Предисловие: Брешь между прошлым и будущим
Notre heritage n'est précédé d'aucun testament («Наше наследство досталось нам без завещания») – возможно, страннейший из всех странных своей отрывочностью афоризмов, в которые французский поэт и писатель Рене Шар уместил суть того, что четыре года в résistance стали означать для целого поколения европейских писателей и литераторов[1]. С разгромом Франции, ставшим для них полной неожиданностью, политическая сцена их страны внезапно опустела: ее оставили шутам-марионеткам и дуракам; и те, само собой никогда не участвовавшие в официальных делах Третьей республики, заполнили ее, словно втянутые вакуумом. Таким образом, без всякого предостережения и, вероятно, вопреки своим сознательным наклонностям, они волей-неволей образовали такое публичное пространство, где – без каких-либо бюрократических принадлежностей и втайне от друзей и врагов – все, что имело отношение к делам страны, выполнялось с помощью слова и дела.

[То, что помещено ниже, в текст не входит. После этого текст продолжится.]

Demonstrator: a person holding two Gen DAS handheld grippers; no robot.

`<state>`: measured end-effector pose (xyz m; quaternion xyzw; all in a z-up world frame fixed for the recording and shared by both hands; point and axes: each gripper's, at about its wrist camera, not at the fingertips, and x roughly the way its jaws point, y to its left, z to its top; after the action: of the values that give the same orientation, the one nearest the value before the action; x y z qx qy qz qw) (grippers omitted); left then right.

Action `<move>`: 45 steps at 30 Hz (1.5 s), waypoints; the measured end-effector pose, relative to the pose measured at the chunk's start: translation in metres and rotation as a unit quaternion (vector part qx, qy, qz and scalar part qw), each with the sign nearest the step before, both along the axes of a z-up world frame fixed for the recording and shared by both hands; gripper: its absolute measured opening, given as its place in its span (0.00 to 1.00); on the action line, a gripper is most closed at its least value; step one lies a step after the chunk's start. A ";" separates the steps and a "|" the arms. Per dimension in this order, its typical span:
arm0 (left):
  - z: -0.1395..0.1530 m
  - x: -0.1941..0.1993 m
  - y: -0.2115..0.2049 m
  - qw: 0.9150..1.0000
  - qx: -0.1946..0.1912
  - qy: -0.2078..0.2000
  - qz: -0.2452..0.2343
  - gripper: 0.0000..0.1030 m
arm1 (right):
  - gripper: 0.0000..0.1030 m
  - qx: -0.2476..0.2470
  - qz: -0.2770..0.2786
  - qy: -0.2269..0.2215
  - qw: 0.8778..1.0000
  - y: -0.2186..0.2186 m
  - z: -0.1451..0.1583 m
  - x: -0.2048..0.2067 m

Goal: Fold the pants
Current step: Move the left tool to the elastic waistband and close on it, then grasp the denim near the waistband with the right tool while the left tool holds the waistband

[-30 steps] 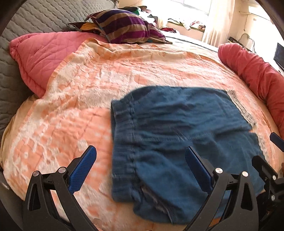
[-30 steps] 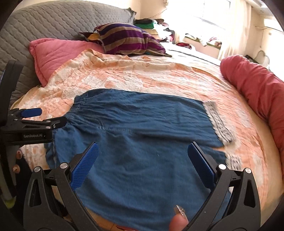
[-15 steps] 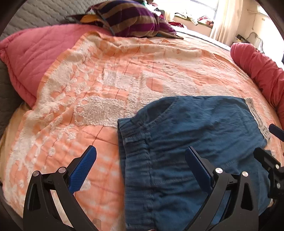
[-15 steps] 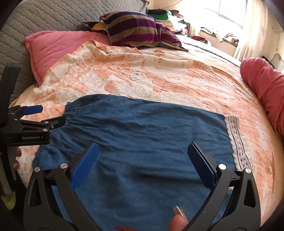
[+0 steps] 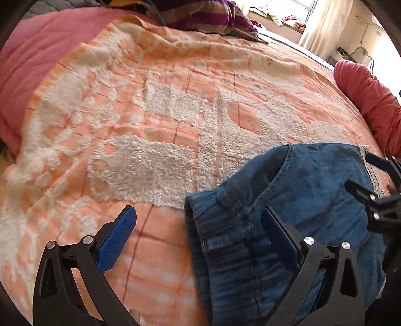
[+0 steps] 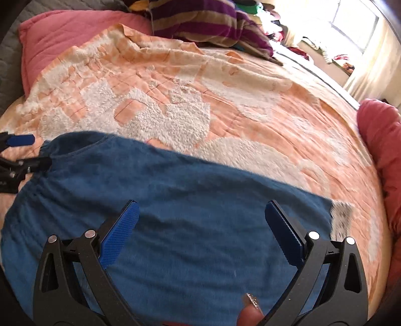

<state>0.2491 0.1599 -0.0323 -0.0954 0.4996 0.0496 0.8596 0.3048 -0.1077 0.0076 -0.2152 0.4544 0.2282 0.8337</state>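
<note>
Left wrist view: the left tongs [image 5: 198, 223] are standing wide apart at 6 o'clock, their blue pads [image 5: 116, 242] holding nothing. One pad is hanging over the bare blanket, the other over the gathered waistband of the blue denim pants [image 5: 288, 200]. The pants are lying folded on the bed, occupying the 4 to 5 o'clock sector, with a white lace hem [image 5: 371, 170] showing at 3 o'clock. The right tongs [image 5: 376, 185] are entering at 3 o'clock, over the hem end of the pants.

Right wrist view: the right tongs [image 6: 200, 225] are likewise standing apart and empty, both pads [image 6: 119, 238] hovering over the middle of the pants [image 6: 175, 200]. A fingertip with a glittered nail [image 6: 250, 308] is showing at 6 o'clock. The pants are stretching from 9 o'clock, where the left tongs [image 6: 17, 153] are sitting at the waistband corner, to the lace hem [image 6: 340, 218] at 3 o'clock; whether the left tongs are touching the fabric cannot be told.

Beyond the pants, an orange and white textured blanket [image 6: 225, 100] is covering the bed. A pink quilted pillow [image 6: 62, 37] is lying at 10 o'clock, a purple striped cushion [image 6: 208, 22] at 12 o'clock, and a red bolster [image 6: 383, 140] at 3 o'clock. A bright window [image 6: 356, 27] is glowing at 1 o'clock.
</note>
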 end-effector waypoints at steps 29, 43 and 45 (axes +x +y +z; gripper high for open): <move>0.043 -0.023 -0.038 0.990 0.041 -0.085 -0.100 0.33 | 0.35 -0.049 0.161 0.021 0.986 0.060 -0.039 0.020; 0.054 -0.037 -0.036 0.986 0.055 -0.116 -0.110 0.33 | 0.02 0.037 0.090 0.000 0.995 0.007 0.013 -0.032; 0.057 -0.041 -0.038 0.984 0.059 -0.121 -0.113 0.33 | 0.02 0.052 0.084 -0.001 0.995 -0.003 0.021 -0.042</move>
<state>0.2079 0.1215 0.0246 0.0072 0.3958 -0.0298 0.9178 0.2629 -0.1103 0.0281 -0.2089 0.4213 0.3208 0.8222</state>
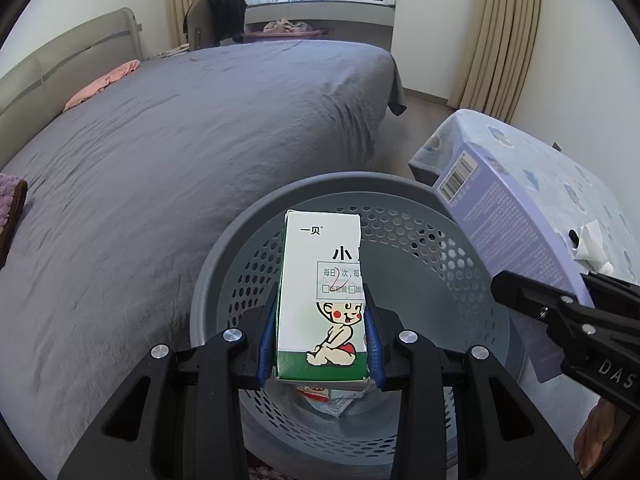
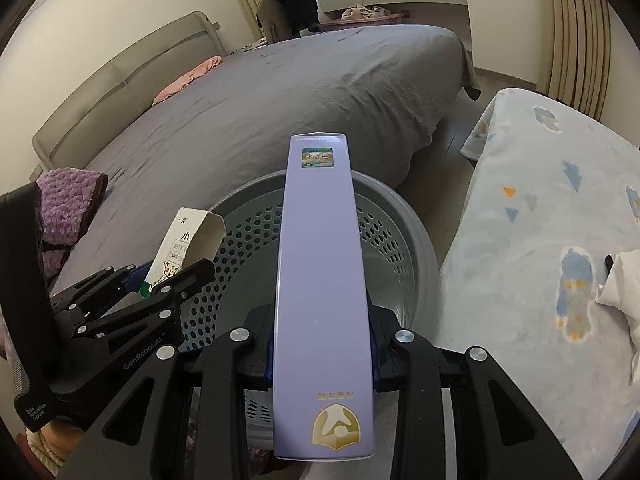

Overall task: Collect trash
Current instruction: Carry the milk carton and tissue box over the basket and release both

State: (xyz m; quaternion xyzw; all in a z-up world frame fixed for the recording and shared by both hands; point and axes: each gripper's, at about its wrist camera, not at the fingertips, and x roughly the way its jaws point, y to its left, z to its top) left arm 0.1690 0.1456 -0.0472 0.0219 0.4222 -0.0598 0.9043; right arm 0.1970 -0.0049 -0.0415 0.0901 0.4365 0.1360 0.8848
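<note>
Over the bin (image 1: 400, 200), at six o'clock of its rim, gripped a carton (image 1: 322, 300) in the left gripper (image 1: 322, 344) and a box (image 2: 322, 300) in the right gripper (image 2: 322, 352); risked the long box bridging the rim.

- A wide bed under a grey, wrinkled cotton sheet (image 1: 208, 128) fills the left side; a crumpled pink cloth (image 1: 105, 82) lies on it near the headboard, and a fuzzy purple knitted cushion (image 2: 68, 204) rests at its near edge.
- The floor (image 1: 416, 116) between the two bears a round grey perforated plastic basket (image 1: 332, 188).
- To the right, a bench draped in a pale blue patterned fleece cover (image 2: 532, 216) carries a crumpled white tissue (image 2: 624, 280).
</note>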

Долго это не продолжалось. Их освободили от того, что они с самого начала считали «бременем», и вернули к их личным делам (которые, как они теперь знали, невесомы, поскольку ни к чему не относятся), снова отделенным от «мира действительности» с помощью épaisseur triste, «печальной непроницаемости» частной жизни, сосредоточенной лишь вокруг себя самой. А если они отказывались «возвратиться к тому, с чего начинали, – к своему самому жалкому образу жизни», то им оставалось лишь вернуться к старой бессодержательной схватке конфликтующих идеологий, которая после победы над общим врагом снова охватила политическую арену, расколола прежних товарищей по оружию на бесчисленные клики (даже не на фракции) и втянула их в бесконечные полемики и интриги газетной войны. Случилось то, что Шар предвидел, ясно предчувствовал еще тогда, когда продолжалась настоящая война: «Я знаю, что, если выживу, мне придется расстаться с ароматом этих самых важных лет, отпустить (но не растоптать) свое сокровище». Они лишились своего сокровища.
Что это было за сокровище? Похоже, в их собственном понимании оно состояло как бы из двух взаимосвязанных частей: они обнаружили, что тот, кто «присоединялся к Сопротивлению, находил себя», что для него заканчивались «искания [себя], без всякого покровительства и от одной только неудовлетворенности», что он переставал подозревать себя в «неискренности», в том, что он «брюзгливый и подозрительный актер жизни», что он мог позволить себе «обнажиться». Именно нагими, лишенными всех масок, – как тех, которыми общество наделяет своих членов, так и тех, которые создает для себя сам индивид, реагируя на общество, – их впервые в жизни неожиданно посетил призрак свободы. Разумеется, не потому, что они боролись против тирании и еще более страшных вещей (то же самое можно сказать про каждого солдата союзных войск), а потому, что они «бросили вызов», взяли инициативу в свои руки и тем самым, сами того не зная и не замечая, начали создавать между собой то публичное пространство, где свобода могла быть явлена. «Свобода приглашена к каждой нашей совместной трапезе. Кресло пустует, но место накрыто».
Участники европейского Сопротивления – не первые и не последние, кто потерял свое сокровище. Историю революций (в которой, что касается политики, раскрывается самая суть истории о Новом времени), начиная с лета 1776-го в Филадельфии и лета 1789-го в Париже и заканчивая осенью 1956-го в Будапеште, можно иносказательно представить в виде рассказа о древнем сокровище, которое вдруг появляется при самых разнообразных обстоятельствах, а потом при столь же загадочных обстоятельствах снова исчезает словно фата-моргана. Конечно, есть много веских причин считать, что это сокровище всегда было миражом, а не реальностью и что мы имеем здесь дело не с чем-то материальным, а с призраком (одна из самых веских причин – тот факт, что это сокровище до сих пор так и не получило названия). Существует ли нечто, не в открытом космосе, а в нашем мире, среди человеческих дел, если у него нет даже названия? Единороги и сказочные принцессы и то кажутся более реальными, чем потерянное сокровище революций. И тем не менее если мы обратим взоры к началу этой эпохи, а особенно к предшествовавшим ей десятилетиям, то можем увидеть, что в XVIII веке по обе стороны Атлантики у этого сокровища было название – давно уже забытое и, возникает искушение сказать, утраченное еще до того, как исчезло само сокровище. В Америке оно называлось «публичное счастье», и это выражение с его коннотациями «добродетели» и «славы» мы едва ли понимаем лучше, чем французский аналог, «публичную свободу». Трудность для нас в том, что в обоих случаях ударение падало на слово «публичный».